ARLINGTON, Wash. -- A Snohomish man is in critical condition and his friend is in serious condition after the single-engine helicopter they were in crashed into a lake southeast of Arlington Tuesday afternoon.

The two men crashed into King Lake about seven miles north of Granite Falls just before 1 p.m. Tuesday.

"There was a significant loud bang—almost like an explosion, but there was no fire," said Dr. Jeffrey Abrams, who witnessed the crash.

A sputtering engine from the Snohomish County sheriff’s dive boat, which was setting crash markers, is about all you could hear Tuesday evening.

Abrams and his wife Lillie live along King Lake and saw the single-engine, two-seater helicopter crash into the water.

"I just--I couldn’t believe it happened, said Lillie Abrams. "I knew I had to get help as soon as I could, so I yelled at him. I said go down there—get him out of the water and I called 911."

The pilot and passenger barely made it out of the helicopter alive.

"I had this little tiny dingy and I grabbed a couple of life jackets and went out after them," said Jeffrey.

The pilot was his own neighbor, who lives down the street.

"He wasn’t moving and he was face down in the water," said Jeffrey. "I hooked his flight jacket onto the front of the boat ... lifted him up and brought him close to the boat, tired to compress the chest to see if I could get any water out of him or revive him."

The passenger--in serious, but stable condition--told Jeffrey he was a family friend.

"I was fairly hopeful that we could save them both--I don’t know," said Jeffrey. "That’s up to the man upstairs."

A serene scene Tuesday evening as wet clothes from the men on board were the only sign left of struggle as the helicopter still sits 31 feet under water.

"It’s a heart-stopping experience when you see something like that," said Lillie. "The first thing you got to do is you just got to start praying immediately."

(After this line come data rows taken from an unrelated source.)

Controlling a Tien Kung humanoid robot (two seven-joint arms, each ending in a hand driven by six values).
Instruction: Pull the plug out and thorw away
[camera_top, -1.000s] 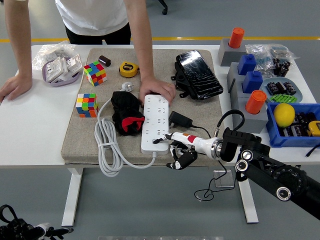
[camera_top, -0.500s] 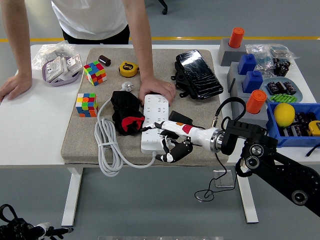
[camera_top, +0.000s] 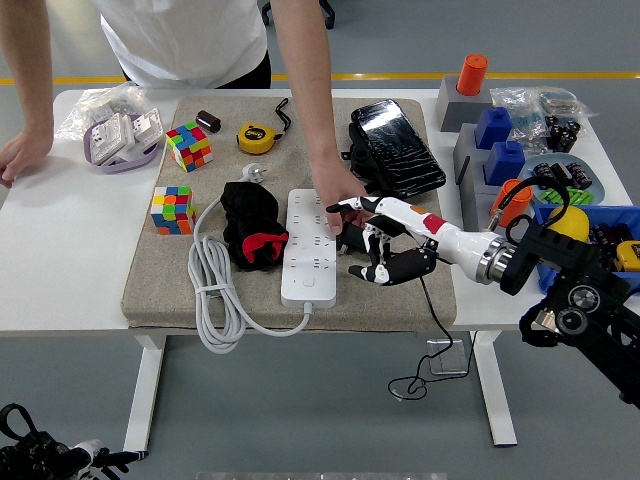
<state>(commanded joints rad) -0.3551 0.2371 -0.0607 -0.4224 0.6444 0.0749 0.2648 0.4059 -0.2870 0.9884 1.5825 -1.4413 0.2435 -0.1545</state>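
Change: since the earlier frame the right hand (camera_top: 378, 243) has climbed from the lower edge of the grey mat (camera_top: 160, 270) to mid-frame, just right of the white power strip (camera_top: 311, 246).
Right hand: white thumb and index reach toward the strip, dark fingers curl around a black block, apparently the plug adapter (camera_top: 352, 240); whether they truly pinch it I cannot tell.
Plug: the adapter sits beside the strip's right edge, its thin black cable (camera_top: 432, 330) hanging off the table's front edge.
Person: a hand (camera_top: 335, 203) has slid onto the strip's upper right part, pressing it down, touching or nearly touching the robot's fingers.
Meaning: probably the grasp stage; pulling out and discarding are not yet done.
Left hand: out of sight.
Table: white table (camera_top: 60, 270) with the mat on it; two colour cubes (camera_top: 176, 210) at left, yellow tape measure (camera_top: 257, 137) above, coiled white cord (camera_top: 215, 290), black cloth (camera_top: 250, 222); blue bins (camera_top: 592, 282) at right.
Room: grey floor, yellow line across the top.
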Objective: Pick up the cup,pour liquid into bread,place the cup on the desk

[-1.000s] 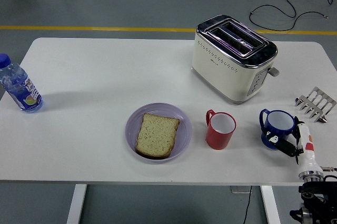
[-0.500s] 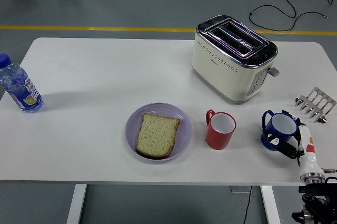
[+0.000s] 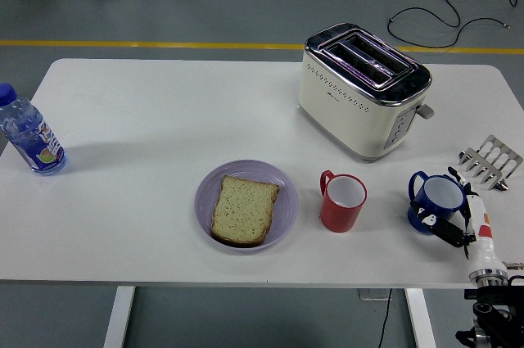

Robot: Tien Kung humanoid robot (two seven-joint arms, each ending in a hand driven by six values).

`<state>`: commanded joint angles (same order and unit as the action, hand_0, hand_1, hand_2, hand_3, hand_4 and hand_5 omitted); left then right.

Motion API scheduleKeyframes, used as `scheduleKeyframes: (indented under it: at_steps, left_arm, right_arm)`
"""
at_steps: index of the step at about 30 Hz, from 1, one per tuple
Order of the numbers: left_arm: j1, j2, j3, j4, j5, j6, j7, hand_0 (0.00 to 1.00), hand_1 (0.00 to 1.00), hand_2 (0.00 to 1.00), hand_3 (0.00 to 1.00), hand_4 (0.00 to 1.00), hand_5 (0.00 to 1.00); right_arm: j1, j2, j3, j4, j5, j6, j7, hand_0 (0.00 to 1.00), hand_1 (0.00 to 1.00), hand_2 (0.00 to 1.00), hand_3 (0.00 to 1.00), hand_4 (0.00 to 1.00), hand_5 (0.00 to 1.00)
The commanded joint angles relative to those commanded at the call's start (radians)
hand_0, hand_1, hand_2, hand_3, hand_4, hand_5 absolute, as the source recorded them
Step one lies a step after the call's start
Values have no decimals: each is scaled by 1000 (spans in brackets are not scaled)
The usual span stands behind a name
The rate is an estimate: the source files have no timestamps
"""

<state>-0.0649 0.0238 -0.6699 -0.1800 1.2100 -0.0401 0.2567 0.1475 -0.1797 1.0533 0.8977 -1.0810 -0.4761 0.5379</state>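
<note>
Right now my right hand (image 3: 458, 221) has its fingers curled around the blue cup (image 3: 435, 201) at the near right; I judge the grip shallow, so a lift may tip it. Going farther out I count two cups, blue and red cup (image 3: 341, 201), one bread slice (image 3: 243, 210) on one purple plate (image 3: 282, 187), one bottle (image 3: 29, 137), one rack (image 3: 490, 161), one toaster (image 3: 363, 88).
</note>
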Motion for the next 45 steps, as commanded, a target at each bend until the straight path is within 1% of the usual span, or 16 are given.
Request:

Officials still don’t know what triggered the crash. The Department of Ecology was also on scene trying to figure out how much gas may have spilled into King Lake.

NTSB said they’d be back out Wednesday trying to figure out what caused this helicopter to crash. In the meantime, there's still no definitive date for when the privately owned helicopter will be removed out of the water.